Супруги как бы поделили между собой заботы о дочерях. Анатошка же рос сам по себе, как-то в стороне от родительских треволнений, не очень огорчаясь таким положением вещей. Будущее представлялось ему ясным, как цветная картинка в книге волшебных сказок. Цирк, цирк, цирк. Он был талантлив безусловно.
Пока, впрочем, это признавалось только Терезой и мальчишками из Чернозубовского училища.
Телефон был новинкой.
Он выглядел громоздко: большой деревянный, под орех ящик с блестящей круглой чашечкой звонка и неуклюжей ручкой, которую надлежало крутить, как швейную машинку.
Хитроумный аппарат не столько служил делу, сколько развлечению и трате времени в пустопорожней болтовне.
Мучительное душевное смятение художника, о котором говорено выше, Анатолий Леонидович преодолевал прилежными занятиями по музею, фантастическими выдумками и новыми планами. Игра, продолжаясь, становилась все увлекательнее.
С того дня, как телефонисты поставили в доме на Мало-Садовой аппарат, телефонным барышням иной раз доводилось подслушивать такое, что жуть пробирала.
– Алло, алло! – звонил абонент номер сто шестьдесят восьмой. – Граф Калиостро у аппарата…
Голос был приятный, бархатистый.
– Ка-а-ак?! – удивленно, испуганно отзывался восемьдесят второй. – Ка-ак?! Разве вы, граф, не продали душу дьяволу?
– Ха-ха-ха! Продал, конечно… Но при чем тут душа? С вами, милейший, говорит мое бренное тело. Которое имеет… честь… Алло! Алло! А, черт, где вы там?
– Я слушаю, граф.
– …имеет честь пригласить вас, дорогой Семен Михалыч, на соленые рыжики… Да-да! Сам господин Вельзевул обещал пожаловать… Что? Что за вопрос, познакомлю, конечно! Очаровательный мужчина! Кстати, можете и вы с ним договориться, он недурно платит…
В другой раз сто шестьдесят восьмой сообщал, что кости шведских солдат в лунные ночи оживают и с омерзительным воем шляются по всей усадьбе…
– Все бы ничего, да дворник просит расчет!
Восемьдесят второй советовал смириться, не затевать с мертвецами ссоры, а дворнику накинуть к жалованью целковый.
Эти маленькие, телефонные спектакли, эти занимательные шутливые импровизации привели однажды к неожиданной мысли.
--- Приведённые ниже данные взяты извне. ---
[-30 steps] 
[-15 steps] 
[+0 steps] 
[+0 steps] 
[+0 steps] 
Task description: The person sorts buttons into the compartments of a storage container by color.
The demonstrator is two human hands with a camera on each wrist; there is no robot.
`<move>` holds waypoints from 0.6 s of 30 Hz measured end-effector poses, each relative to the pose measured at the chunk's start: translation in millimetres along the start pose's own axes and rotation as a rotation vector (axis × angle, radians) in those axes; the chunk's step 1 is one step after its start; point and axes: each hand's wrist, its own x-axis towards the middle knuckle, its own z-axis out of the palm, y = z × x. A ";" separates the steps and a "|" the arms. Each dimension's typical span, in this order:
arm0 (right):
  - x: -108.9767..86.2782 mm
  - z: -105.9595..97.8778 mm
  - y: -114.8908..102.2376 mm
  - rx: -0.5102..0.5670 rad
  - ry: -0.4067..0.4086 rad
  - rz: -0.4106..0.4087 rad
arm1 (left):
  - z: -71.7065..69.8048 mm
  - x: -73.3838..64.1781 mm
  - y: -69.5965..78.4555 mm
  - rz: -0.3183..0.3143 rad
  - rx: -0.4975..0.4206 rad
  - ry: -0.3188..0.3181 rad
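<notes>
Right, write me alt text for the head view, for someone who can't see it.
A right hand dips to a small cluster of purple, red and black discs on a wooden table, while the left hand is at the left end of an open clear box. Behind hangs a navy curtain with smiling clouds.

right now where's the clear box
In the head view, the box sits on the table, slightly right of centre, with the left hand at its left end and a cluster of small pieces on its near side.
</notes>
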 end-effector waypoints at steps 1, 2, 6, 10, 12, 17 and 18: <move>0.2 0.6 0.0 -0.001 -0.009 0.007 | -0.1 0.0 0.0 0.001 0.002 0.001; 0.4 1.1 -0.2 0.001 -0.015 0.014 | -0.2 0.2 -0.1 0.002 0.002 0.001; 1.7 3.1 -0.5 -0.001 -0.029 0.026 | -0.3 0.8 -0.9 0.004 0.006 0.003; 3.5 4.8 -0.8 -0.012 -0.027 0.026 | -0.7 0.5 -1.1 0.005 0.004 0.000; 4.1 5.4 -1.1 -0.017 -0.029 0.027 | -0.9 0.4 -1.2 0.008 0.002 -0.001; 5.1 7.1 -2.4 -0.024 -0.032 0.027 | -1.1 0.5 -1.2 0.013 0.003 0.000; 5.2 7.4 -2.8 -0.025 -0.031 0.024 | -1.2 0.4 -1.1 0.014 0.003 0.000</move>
В один из скучных осенних дней Анатолий Леонидович позвонил Чериковеру и, как это часто бывало, начал в какой-то мистификации.
– Ах, оставь, голубчик, – замогильным голосом отозвался Семен Михайлович. – У меня ужасное настроение…
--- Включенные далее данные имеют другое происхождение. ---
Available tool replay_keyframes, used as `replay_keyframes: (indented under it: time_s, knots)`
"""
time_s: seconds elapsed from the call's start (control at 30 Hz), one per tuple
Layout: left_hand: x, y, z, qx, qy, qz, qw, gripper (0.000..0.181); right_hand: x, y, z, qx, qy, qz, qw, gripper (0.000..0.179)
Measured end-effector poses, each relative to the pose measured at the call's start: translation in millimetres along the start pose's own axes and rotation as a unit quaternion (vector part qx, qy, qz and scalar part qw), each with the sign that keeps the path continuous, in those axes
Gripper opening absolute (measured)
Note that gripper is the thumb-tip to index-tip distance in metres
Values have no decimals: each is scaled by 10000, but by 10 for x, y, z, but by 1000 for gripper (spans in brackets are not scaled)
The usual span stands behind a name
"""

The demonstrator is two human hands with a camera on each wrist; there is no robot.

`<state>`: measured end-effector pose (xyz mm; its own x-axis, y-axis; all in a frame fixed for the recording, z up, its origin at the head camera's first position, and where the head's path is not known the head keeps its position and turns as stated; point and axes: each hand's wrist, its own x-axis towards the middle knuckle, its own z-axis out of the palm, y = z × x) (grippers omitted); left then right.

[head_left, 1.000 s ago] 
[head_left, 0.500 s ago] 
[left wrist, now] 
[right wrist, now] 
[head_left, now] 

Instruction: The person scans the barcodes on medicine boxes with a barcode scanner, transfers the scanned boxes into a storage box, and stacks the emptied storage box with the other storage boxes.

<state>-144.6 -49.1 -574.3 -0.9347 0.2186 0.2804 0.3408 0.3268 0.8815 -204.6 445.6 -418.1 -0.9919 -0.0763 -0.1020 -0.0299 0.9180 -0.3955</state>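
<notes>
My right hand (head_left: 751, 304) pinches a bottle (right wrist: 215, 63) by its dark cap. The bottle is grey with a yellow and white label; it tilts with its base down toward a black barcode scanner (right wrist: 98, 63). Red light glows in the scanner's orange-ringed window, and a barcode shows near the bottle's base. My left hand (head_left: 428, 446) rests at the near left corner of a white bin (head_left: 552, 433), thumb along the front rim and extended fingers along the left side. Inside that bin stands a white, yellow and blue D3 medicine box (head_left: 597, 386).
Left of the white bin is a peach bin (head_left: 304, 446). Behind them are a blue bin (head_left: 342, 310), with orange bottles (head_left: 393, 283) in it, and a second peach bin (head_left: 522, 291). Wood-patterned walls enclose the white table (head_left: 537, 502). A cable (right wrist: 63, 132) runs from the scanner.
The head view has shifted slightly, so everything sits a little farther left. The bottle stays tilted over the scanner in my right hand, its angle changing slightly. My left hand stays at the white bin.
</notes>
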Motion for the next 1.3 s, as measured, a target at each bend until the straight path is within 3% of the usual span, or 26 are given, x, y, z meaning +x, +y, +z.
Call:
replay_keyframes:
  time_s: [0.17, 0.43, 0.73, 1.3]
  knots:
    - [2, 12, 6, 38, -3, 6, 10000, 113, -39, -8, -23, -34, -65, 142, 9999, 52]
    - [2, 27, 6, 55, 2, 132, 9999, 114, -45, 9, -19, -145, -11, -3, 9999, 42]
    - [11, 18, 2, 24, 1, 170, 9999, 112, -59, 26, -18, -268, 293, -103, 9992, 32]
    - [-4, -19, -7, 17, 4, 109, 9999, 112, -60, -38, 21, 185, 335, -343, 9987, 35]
– Пустяки! – засмеялся Дуров. – Сейчас развеселишься.
Спустя пять минут Чериковер хохотал, давилась смехом строгая телефонная барышня, весело заливались Ляля и Маруся, слышавшие из соседней комнаты разговор отца.
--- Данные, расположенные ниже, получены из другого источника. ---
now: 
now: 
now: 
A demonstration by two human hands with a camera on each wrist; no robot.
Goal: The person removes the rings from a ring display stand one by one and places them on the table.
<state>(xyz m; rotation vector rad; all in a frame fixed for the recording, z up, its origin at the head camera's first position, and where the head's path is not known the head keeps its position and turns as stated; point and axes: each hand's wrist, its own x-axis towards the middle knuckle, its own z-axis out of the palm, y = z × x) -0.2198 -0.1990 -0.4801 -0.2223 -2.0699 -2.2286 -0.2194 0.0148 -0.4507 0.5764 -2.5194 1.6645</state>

– Ты чародей! – сказал Семен Михайлович.
– Ничего особенного, – серьезно и как-то даже немного печально ответил Дуров. – Порядочно владею искусством смешить, только и всего.
– Искусство смеха! – воскликнул Чериковер. – Слушай, это же чертовски интересно!
«А в самом деле, – подумал Дуров. – Смешить людей – моя профессия, я занимаюсь ею всю жизнь… Как это у меня получается? Да черт его знает, я как-то до сих пор не задумывался над этим… А что, если действительно «алгеброй гармонию поверить»? Любопытно!»
Как всегда, трудная полоса упадка и душевного смятения окончилась взрывом творчества.
Была куплена толстая тетрадь в клеенчатом переплете, над которой – в рассветных петушиных криках, в гулком, медленном бое часов, под ровный шум ненастья – потекли длинные-длинные осенние ночи.
Писал, торопясь, зачеркивая, не очень заботясь о слоге, потому что боялся упустить бег мысли, запутаться во второстепенных мелочах.
Рукопись называлась «О смехе и жрецах смеха».
Что это было? Трактат по физиологии? Научный труд? Фельетон для популярной газеты?
Нет, милостивые государи! Ни то, ни другое, ни третье. Создавалось представление. Номер. Новый вид клоунады, если хотите. Где шутовской балахон и колпак с бубенчиками заменялись строгим сюртуком и профессорской важной благообразностью.
И даже чопорностью – временами.
Впрочем, в стиль как бы академический, научный вписывался ряд подлинно комических сценок, в которых сквозь черноту строгого сюртука просвечивались вдруг хитрые узоры самого настоящего русского скоморошества.